Wiener Krankenhaus Nord könnte 1,5 Milliarden kosten

Ein Ende der Krisen ist auf der Großbaustelle in Wien-Floridsdorf nicht in Sicht.
Manager hatte die Kostenexplosion bereits 2016 beziffert - in der Öffentlichkeit wurden andere Zahlen genannt

Das Krankenhaus Nord könnte noch teurer werden, als bisher angenommen. Und dem Wiener Krankenanstaltenverbund ( KAV) ist die Kostenexplosion schon länger bekannt, als er öffentlich einräumte. Das zeigen mehrere interne Protokolle, die dem KURIER in Auszügen vorliegen. Aus ihnen geht hervor, dass der damals für das Großprojekt verantwortliche interimistische Direktor Thomas Balazs den Bau bereits 2016 mit 1,5 Milliarden Euro bezifferte – was eine Überschreitung des aktuellen Kostenplans bedeuten würde.

Balazs gehe davon aus, dass man bei 1,5 Mrd. landen werde, ist in einem Sitzungsprotokoll des KAV-Aufsichtsgremiums aus Jänner 2016 zu lesen. Gefragt nach dem Worst-Case-Szenario antwortet er laut dem Papier: „Nicht valorisiert.“ Das würde bedeuten, dass das Spital im Endeffekt sogar noch mehr kostet. In der Öffentlichkeit hieß es zu diesem Zeitpunkt dagegen, dass das „modernste Spital Europas“ mit rund einer Milliarde Euro zu Buche schlagen werde und 2017 fertig gestellt werden soll.

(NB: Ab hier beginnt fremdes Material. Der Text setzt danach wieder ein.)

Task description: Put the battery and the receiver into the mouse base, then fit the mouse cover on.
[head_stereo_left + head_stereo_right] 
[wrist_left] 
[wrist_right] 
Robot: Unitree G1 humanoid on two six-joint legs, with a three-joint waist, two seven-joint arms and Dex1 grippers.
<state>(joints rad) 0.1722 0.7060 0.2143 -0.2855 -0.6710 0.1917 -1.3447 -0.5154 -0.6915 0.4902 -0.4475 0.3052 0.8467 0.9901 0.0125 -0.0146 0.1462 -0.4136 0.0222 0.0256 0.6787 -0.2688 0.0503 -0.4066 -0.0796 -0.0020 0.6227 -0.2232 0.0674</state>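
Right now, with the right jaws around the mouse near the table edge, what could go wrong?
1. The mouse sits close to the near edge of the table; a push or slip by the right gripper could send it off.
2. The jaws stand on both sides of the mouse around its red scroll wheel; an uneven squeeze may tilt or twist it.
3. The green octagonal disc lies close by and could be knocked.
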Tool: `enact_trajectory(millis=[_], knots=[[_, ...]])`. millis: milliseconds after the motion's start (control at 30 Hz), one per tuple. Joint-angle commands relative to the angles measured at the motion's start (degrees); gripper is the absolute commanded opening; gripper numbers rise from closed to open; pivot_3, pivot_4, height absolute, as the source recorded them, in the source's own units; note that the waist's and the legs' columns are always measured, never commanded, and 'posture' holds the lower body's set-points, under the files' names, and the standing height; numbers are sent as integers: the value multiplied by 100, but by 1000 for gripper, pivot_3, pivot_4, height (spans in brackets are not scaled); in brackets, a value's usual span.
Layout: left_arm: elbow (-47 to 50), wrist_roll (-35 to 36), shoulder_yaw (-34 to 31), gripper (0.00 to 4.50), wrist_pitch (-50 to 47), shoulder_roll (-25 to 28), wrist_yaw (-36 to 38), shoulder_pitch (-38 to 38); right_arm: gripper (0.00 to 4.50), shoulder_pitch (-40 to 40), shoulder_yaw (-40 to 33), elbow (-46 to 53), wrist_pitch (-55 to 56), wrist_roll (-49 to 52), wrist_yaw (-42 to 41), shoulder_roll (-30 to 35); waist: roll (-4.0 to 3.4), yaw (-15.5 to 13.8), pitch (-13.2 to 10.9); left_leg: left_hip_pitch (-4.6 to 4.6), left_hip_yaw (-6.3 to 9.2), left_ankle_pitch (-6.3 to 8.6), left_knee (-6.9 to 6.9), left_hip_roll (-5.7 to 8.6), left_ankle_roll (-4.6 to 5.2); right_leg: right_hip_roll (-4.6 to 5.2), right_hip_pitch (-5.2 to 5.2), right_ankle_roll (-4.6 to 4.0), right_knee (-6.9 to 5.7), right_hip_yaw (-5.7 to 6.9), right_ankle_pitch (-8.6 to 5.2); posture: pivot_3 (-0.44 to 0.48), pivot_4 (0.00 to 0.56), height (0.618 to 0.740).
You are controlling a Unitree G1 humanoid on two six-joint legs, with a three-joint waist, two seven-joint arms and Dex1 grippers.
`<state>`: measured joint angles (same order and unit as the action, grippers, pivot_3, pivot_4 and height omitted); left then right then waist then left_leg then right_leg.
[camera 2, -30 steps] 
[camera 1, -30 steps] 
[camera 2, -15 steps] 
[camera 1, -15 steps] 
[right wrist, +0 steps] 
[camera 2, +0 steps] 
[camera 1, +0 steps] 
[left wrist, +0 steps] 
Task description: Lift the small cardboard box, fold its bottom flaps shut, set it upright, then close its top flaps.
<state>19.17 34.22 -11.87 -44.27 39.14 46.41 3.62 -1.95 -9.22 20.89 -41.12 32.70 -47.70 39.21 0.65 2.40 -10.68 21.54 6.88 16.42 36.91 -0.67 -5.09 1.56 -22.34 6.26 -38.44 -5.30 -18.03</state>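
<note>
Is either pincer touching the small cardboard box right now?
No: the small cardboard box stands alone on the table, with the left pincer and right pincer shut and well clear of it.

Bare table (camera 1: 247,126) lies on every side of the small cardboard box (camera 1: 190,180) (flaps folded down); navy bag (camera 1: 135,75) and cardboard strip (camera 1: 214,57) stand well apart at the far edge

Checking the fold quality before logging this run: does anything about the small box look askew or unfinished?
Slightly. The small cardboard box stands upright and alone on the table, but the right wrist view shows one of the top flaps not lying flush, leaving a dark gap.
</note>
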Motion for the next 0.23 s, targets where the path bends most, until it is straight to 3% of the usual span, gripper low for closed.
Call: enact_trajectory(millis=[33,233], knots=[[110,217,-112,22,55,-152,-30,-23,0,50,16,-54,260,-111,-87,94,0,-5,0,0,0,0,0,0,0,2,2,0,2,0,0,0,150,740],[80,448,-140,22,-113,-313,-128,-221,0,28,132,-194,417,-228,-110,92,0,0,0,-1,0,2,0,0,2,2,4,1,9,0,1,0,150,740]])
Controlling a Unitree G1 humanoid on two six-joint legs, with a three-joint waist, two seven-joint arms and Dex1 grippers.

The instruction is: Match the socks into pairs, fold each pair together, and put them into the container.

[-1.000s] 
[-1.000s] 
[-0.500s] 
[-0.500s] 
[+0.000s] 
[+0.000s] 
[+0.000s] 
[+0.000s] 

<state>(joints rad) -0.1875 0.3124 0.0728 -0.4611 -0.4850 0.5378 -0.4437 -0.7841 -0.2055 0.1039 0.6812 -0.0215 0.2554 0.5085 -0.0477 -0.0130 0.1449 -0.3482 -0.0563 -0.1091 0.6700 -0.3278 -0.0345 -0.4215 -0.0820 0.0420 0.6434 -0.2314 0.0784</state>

Dabei handelte es sich jedoch nicht um die erste Kostenangabe. Beim Baustart im Jahr 2012 war die Stadt Wien noch von Gesamtkosten von 825 Millionen Euro ausgegangen. Dass diese Kalkulation nicht hält, hatte die damalige Gesundheitsstadträtin Sonja Wehsely (SPÖ) Ende 2015 – kurz nach der Wien-Wahl – eingestanden.

Keine „heile Welt“

„Das Krankenhaus Nord ist der SPÖ und der Stadt Wien komplett entglitten. Die Protokolle zeigen das totale Chaos innerhalb des KAV bei der Projektorganisation“, sagt die Wiener ÖVP-Mandatarin Ingrid Korosec. „Meine Vermutungen, dass die tatsächlichen Kosten schon lange klar waren und sich womöglich noch steigern, wurden jetzt bestätigt.“ Korosec zufolge spreche Balazs in einem weiteren Protokoll im Juni 2016 davon, dass es sich beim Krankenhaus Nord nicht um die „heile Welt“ handle und man außerdem massiv mit Terminen kämpfe. Balazs hat den KAV mittlerweile verlassen, sein Vertrag ist im Frühling ausgelaufen.

„Das Management hat einen klaren Auftrag. Und der lautet: 1,34 Milliarden“, kommentiert Gesundheitsstadtrat Peter Hacker die Vorwürfe. Die Summe entspricht dem Kostenplan, den der SPÖ-Politiker nach seinem Amtsantritt im Mai eingefordert hatte. Der Rechnungshof war in seinem Bericht zuletzt von maximal 1,4 Mrd. Euro ausgegangen. „Es gibt diese Vorgabe und daran orientieren wir uns auch“, heißt es aus dem KAV. Eine mögliche Erklärung, warum der KAV von dieser Summe ausgeht, könnte sein, dass er die Finanzierungskosten nicht miteinrechnet.

Sein Versprechen sollte das Management wohl auch tunlichst einlösen. Gefragt nach den Konsequenzen, sollte sich Balazs’ interne Aussage bewahrheiten, sagt Hacker: „Damit sollte sich niemand beschäftigen.“

Was in der Vergangenheit gesagt wurde, sei ihm egal, erklärt Hacker. Damit müsse sich die derzeit laufende, gemeinderätliche U-Kommission zur Causa auseinander setzen. „Die Kostenexplosion und das Chaos um die endgültigen Werte wird bestimmt Thema in der U-Kommission sein, damit alle offenen Fragen restlos aufgeklärt werden“, kündigt Korosec an. Die nächste Sitzung des Gremiums findet nächste Woche am  Dienstag statt.

Hintergrund: Pannen-Projekt

Zu Beginn der 2000er-Jahre beschloss  die Stadt Wien die Errichtung des Krankenhaus Nord. Es soll über 789 Betten verfügen und rund 2500 Mitarbeiter beschäftigen. Die Grundsteinlegung erfolgte 2012. Im Laufe der folgenden Jahre kam es zu einem stetigen Anwachsen der Kosten und einer wiederholten Verschiebung des Eröffnungstermins. Laut derzeitigem Plan soll das Haus im Herbst 2019 in Vollbetrieb sein.